A review by balto_hon
If I Tell You the Truth by Jasmin Kaur

5.0

Thank you Netgalley for the ARC of this book.

I appreciate those times when I simply cannot put a book down and when I reach the end of the book, I wish I knew what happened next in the lives of the characters. This book provided that experience.

This is the story of family, both biological and chosen. The plot spans 20 years in the lives of a Punjabi mother who relocates to Canada, pregnant as the result of an act of violence. She spends years undocumented while her daughter grows up keeping secrets. The daughter questions the lack of extended family and her parentage: is it better to know, even if one is the result of rape, or is it better to live in ignorance?

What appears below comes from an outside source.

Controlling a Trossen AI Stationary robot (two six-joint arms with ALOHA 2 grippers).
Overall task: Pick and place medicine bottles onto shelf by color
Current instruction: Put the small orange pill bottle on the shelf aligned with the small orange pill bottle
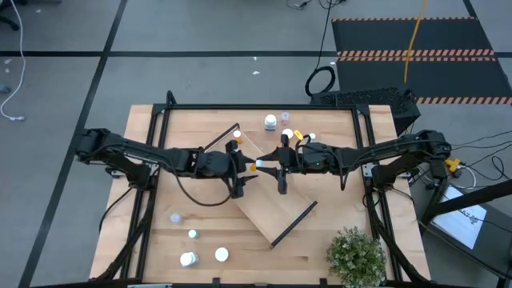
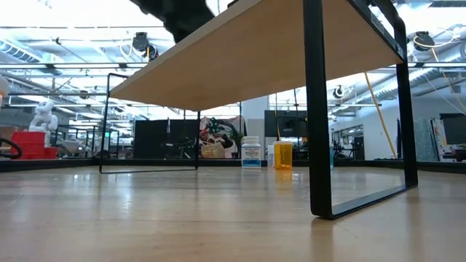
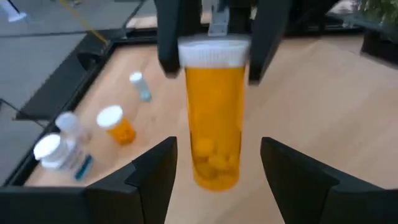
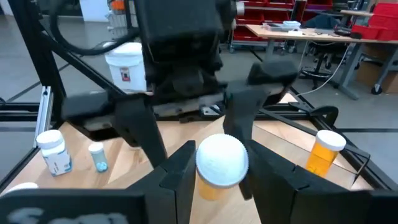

The mother and daughter make a new family in Canada, one comprised of a college friend and her mother. Their presence in the story shows the lengths that women often go to support and protect one another. It also shows that speaking out can lead to questions and catharsis at the same time.

The format of the story itself is the shining star. Told in a mixture of prose, verse, and text message screenshots (cracked screens and all), the lyricism sings. There were chapters that simply left me breathless such as “Joti Told Me”: “that love was a heavier anchor/than the currents that tried/to force us apart.” The verse lacks punctuation and capitalization in the vein of e.e. cummings but packs an emotional punch like Elizabeth Acevedo.